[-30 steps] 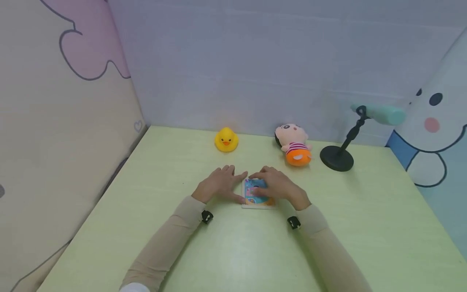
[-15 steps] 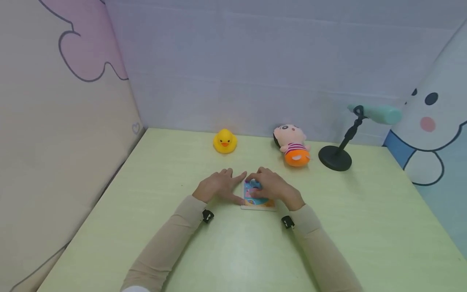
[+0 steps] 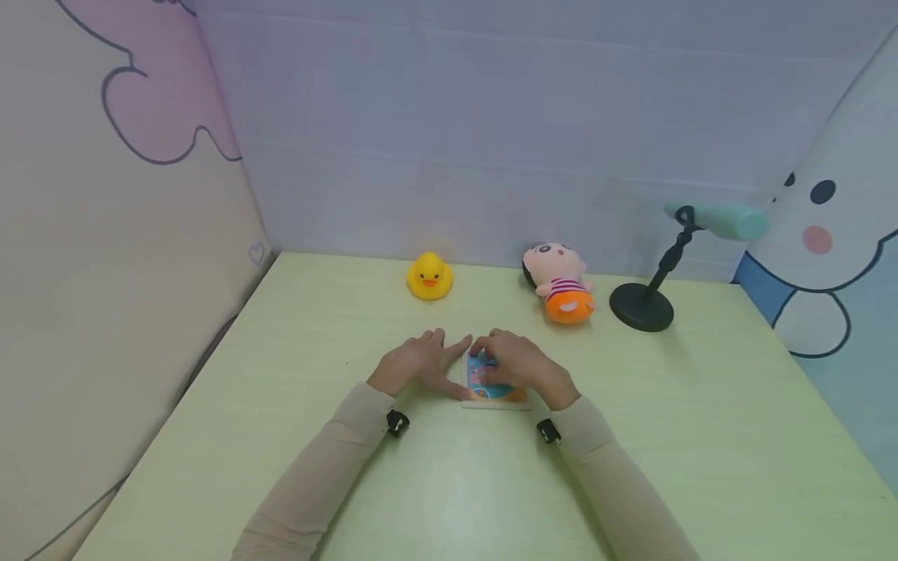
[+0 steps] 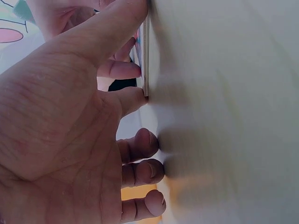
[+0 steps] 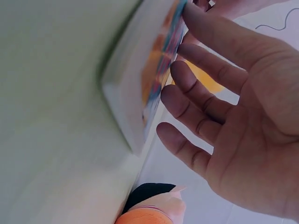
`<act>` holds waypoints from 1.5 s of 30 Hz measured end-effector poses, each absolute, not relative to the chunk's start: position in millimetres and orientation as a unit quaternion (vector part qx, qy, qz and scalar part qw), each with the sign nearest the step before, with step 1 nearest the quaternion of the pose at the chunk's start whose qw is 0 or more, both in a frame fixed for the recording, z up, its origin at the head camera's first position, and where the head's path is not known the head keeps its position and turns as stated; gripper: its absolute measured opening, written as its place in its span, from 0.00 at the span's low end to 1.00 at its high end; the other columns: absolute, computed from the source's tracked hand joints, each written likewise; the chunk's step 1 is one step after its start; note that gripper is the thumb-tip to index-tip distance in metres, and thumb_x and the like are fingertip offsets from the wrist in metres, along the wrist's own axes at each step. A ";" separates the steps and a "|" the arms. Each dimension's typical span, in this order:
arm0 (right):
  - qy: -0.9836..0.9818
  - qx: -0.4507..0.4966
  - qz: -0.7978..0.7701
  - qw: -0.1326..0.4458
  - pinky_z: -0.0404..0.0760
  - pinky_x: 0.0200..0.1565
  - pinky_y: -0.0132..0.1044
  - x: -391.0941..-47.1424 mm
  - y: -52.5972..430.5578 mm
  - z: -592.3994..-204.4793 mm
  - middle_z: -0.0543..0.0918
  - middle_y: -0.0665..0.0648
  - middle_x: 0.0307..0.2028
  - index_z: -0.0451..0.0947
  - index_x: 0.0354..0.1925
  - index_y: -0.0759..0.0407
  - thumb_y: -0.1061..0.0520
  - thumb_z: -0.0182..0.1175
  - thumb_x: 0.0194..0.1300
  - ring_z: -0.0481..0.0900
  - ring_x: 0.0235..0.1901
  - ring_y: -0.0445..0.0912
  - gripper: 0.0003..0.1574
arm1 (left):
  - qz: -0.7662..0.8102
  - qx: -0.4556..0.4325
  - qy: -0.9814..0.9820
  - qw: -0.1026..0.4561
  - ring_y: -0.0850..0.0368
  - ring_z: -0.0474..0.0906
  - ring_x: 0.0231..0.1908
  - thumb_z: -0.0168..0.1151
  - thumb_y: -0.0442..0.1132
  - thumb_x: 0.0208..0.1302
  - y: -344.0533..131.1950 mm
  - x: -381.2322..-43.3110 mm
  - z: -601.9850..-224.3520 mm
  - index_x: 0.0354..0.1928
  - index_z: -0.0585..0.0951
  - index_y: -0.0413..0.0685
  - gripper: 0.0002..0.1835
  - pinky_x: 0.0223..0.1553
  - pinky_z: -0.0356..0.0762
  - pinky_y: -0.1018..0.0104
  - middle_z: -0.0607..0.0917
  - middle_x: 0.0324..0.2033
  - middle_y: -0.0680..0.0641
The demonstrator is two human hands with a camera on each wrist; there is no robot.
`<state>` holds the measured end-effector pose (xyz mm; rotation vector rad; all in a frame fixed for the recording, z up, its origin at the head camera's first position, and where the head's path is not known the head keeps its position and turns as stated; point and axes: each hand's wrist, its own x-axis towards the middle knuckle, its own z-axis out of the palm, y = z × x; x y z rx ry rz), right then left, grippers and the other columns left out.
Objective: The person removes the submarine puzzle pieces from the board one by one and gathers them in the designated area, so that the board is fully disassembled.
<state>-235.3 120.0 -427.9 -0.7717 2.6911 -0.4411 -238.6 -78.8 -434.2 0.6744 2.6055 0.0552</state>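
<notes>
A small flat picture board [image 3: 500, 403] with a pale rim and a blue, pink and orange picture lies on the table in the head view. My left hand [image 3: 419, 366] is at its left side, thumb and index finger spread against the edge. In the left wrist view the other fingers [image 4: 148, 172] of that hand rest on the tabletop. Over the board is my right hand [image 3: 517, 362], its fingertips and thumb touching the picture and covering part of it. The right wrist view shows these fingers [image 5: 184, 100] loosely bent at the board's face; no separate piece is visible between them.
Behind the hands sit a yellow rubber duck [image 3: 429, 276] and a plush doll [image 3: 561, 284] in orange shorts. A black stand [image 3: 648, 300] bearing a mint-green cylinder [image 3: 730, 221] is at the back right. Walls border the table at the back and sides.
My right hand has shifted slightly left over the board and its fingers have drawn in more. The left hand keeps its place at the edge. The whole view has moved a little.
</notes>
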 end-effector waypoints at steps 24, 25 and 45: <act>0.929 -0.297 -0.167 0.147 0.77 0.49 0.44 -233.7 120.2 -433.4 0.71 0.58 0.45 0.73 0.57 0.58 0.58 0.68 0.66 0.71 0.44 0.51 0.24 | 0.014 0.238 0.945 0.225 0.49 0.72 0.45 0.59 0.77 0.54 -81.3 -234.7 -435.0 0.79 0.48 0.73 0.54 0.41 0.78 0.50 0.69 0.58 0.40; 0.929 -0.296 -0.166 0.147 0.77 0.50 0.45 -234.1 120.1 -433.0 0.71 0.58 0.45 0.73 0.58 0.59 0.58 0.68 0.66 0.71 0.44 0.51 0.24 | 0.014 0.237 0.945 0.226 0.49 0.72 0.45 0.59 0.77 0.54 -81.1 -235.3 -434.6 0.79 0.48 0.73 0.54 0.42 0.78 0.49 0.69 0.58 0.40; 0.933 -0.300 -0.174 0.093 0.80 0.49 0.44 -236.3 117.0 -432.6 0.76 0.55 0.45 0.74 0.54 0.55 0.60 0.66 0.67 0.75 0.41 0.48 0.18 | 0.016 0.231 0.945 0.232 0.49 0.74 0.39 0.61 0.78 0.52 -77.0 -237.3 -434.9 0.79 0.48 0.74 0.56 0.38 0.77 0.50 0.69 0.51 0.42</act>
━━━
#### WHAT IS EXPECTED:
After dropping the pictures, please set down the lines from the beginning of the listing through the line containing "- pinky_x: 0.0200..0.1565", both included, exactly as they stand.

#### SOLUTION FOR THIS PROBLEM:
[-30 steps] 
[-15 steps] 
[+0 steps] 
[+0 steps] 
[+0 steps] 
`<act>` holds waypoints from 1.5 s of 30 Hz measured end-effector poses, each absolute, not relative to the chunk's start: position in millimetres and orientation as a unit quaternion (vector part qx, qy, qz and scalar part qw), each with the sign nearest the step before, with step 1 nearest the quaternion of the pose at the chunk's start whose qw is 0 or more, both in a frame fixed for the recording, z up, its origin at the head camera's first position, and where the head's path is not known the head keeps its position and turns as stated; gripper: its absolute measured opening, written as its place in its span, from 0.00 at the span's low end to 1.00 at its high end; the other columns: absolute, computed from the source's tracked hand joints, each written likewise; the chunk's step 1 is one step after its start; note that gripper is the thumb-tip to index-tip distance in metres, and thumb_x and the like are fingertip offsets from the wrist in metres, along the wrist's own axes at each step. A ";" separates the steps and a "|" the arms. Each dimension's typical span, in this order:
arm0 (right):
  - qy: -0.9836..0.9818
  - qx: -0.4507..0.4966
  - qz: -0.7978..0.7701
  - qw: -0.1326..0.4458
  - pinky_z: -0.0404..0.0760
  - pinky_x: 0.0200..0.1565

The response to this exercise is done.